Ahmad Abd-El-Aziz, PhD candidate (UPEI)
The focus of Ahmad’s research is on the link between climate and effects on health outcomes, with a specific focus on prenatal fetal stress, using existing data from medical databases (morbidity/mortality or hospital admission) and climate databases. The target region for his research will be Atlantic Canada. Due to the small size and population of PEI, medical specialists elsewhere in Atlantic Canada also serve residents of PEI. Therefore, to yield a more complete picture of health in Atlantic Canada, he will attempt to compare the results in Charlottetown to elsewhere in the Maritimes, such as Halifax and St. John. Extreme weather events, such as hurricanes, and long-term weather effects, such as periods of extreme heat or cold, will also be addressed, as well as short and long-term health outcomes, for example both low birth weights and cardiopulmonary diseases later in life.
Don Jardine, MSc Candidate (UPEI), BSc (UNB)
Don is nearing completion of a master’s degree in environmental science on climate change indicators for PEI. He has been involved with the Climate Lab since it started in 2012. He has worked at locating and installing climate and tide monitoring stations across PEI and on compilation and analysis of data collected from these stations. He has also been involved in coastal erosion monitoring, drone operations, and documentation & photography of the impacts of extreme weather events and storms across the province. Don has also compiled a record of climate, weather, and phenological events that have occurred on Prince Edward Island since the early 1700s.

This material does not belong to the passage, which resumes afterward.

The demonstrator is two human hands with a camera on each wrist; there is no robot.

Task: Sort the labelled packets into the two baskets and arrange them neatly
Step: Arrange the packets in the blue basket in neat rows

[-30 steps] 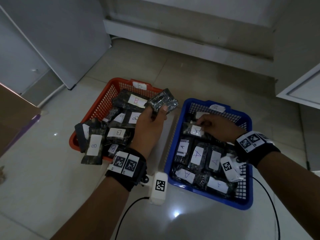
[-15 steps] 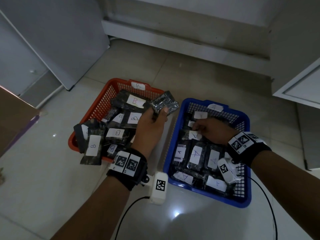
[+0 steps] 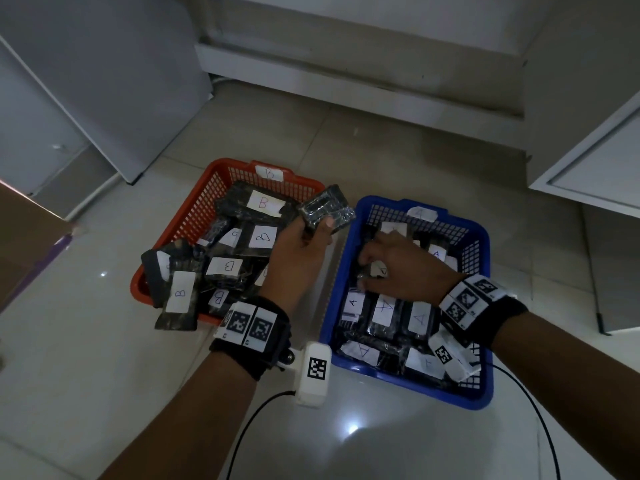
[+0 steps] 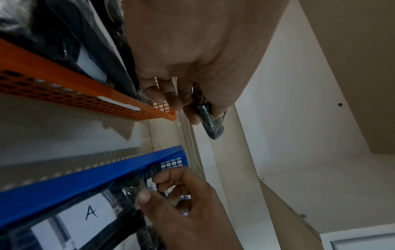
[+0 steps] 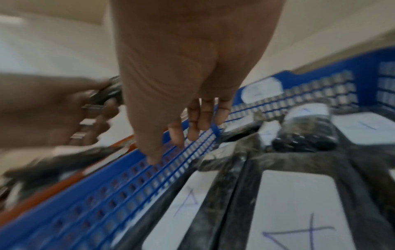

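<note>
Left hand (image 3: 298, 251) grips dark packet (image 3: 329, 209) above gap between orange basket (image 3: 221, 178) and blue basket (image 3: 481, 244) on floor. Right hand (image 3: 398, 268) inside blue basket, fingers curled on A packet (image 3: 377, 270).

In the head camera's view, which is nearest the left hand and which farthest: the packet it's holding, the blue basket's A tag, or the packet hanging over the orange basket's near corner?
1. Held packet: gripped in the left hand, between the baskets.
2. Blue basket's A tag: on its far rim, to the right.
3. Overhanging packet: labelled B, on the orange basket's near left corner. It is only slightly farther than the tag.
</note>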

He has been involved with investigation and analysis of the impacts of climate change on the Mi’kmaq Communities of PEI for the past 10 years. He also has conducted or been involved in a number of environmental impact assessments of projects in the province
Catherine Kennedy, BES (UPEI)
Catherine graduated from UPEI with a Bachelor of Environmental Studies, specializing in Innovation and Change Management. She has been and continues to be, involved in the provincial coastal erosion monitoring project with the Climate Research Lab, helping with the collection and analysis of coastal erosion data. This will be her third year conducting coastal erosion research. She also plays a part in calculating UPEI’s Carbon Footprint with the Climate Research Lab. Catherine hopes to continue her studies in Environmental Science.